EXERCISE GOAL. Retype the data below, every word of it, exactly.
(INFORMATION SUPPLIED)
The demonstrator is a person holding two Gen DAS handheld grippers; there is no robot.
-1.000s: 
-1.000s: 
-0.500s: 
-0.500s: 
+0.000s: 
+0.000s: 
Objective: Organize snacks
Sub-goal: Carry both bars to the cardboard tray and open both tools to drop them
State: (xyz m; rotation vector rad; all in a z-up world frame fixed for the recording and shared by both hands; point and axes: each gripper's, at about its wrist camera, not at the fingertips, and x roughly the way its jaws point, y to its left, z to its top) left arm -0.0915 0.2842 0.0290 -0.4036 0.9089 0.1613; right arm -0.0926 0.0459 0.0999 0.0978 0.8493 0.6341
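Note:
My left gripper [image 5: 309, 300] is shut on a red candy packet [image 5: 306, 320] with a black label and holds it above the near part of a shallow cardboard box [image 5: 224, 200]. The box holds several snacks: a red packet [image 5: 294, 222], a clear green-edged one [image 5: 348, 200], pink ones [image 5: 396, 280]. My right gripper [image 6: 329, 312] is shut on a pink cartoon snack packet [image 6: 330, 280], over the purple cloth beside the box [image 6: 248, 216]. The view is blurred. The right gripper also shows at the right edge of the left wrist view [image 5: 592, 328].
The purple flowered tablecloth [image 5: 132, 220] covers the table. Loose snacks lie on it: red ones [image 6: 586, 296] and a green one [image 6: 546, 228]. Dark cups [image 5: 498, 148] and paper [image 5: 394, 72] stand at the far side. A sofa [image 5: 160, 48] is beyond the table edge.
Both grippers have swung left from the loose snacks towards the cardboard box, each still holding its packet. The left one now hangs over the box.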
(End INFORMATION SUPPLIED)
RESULT OF THIS TASK.
The demonstrator is a person holding two Gen DAS handheld grippers; there is no robot.
-1.000s: 
-1.000s: 
-0.500s: 
-0.500s: 
+0.000s: 
+0.000s: 
Objective: Organize snacks
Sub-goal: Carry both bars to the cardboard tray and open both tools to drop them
State: (xyz m; rotation vector rad; all in a z-up world frame fixed for the recording and shared by both hands; point and axes: each gripper's, at about its wrist camera, not at the fingertips, and x roughly the way its jaws point, y to its left, z to its top) left arm -0.0915 0.2842 0.0290 -0.4036 0.9089 0.1613; right arm -0.0926 0.0459 0.0999 0.0978 0.8493 0.6341
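Note:
My left gripper [image 5: 309, 300] is shut on a red candy packet [image 5: 306, 320] with a black label and holds it above the near part of a shallow cardboard box [image 5: 224, 200]. The box holds several snacks: a red packet [image 5: 294, 222], a clear green-edged one [image 5: 348, 200], pink ones [image 5: 396, 280]. My right gripper [image 6: 329, 312] is shut on a pink cartoon snack packet [image 6: 330, 280], over the purple cloth beside the box [image 6: 248, 216]. The view is blurred. The right gripper also shows at the right edge of the left wrist view [image 5: 592, 328].
The purple flowered tablecloth [image 5: 132, 220] covers the table. Loose snacks lie on it: red ones [image 6: 586, 296] and a green one [image 6: 546, 228]. Dark cups [image 5: 498, 148] and paper [image 5: 394, 72] stand at the far side. A sofa [image 5: 160, 48] is beyond the table edge.
Both grippers have swung left from the loose snacks towards the cardboard box, each still holding its packet. The left one now hangs over the box.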

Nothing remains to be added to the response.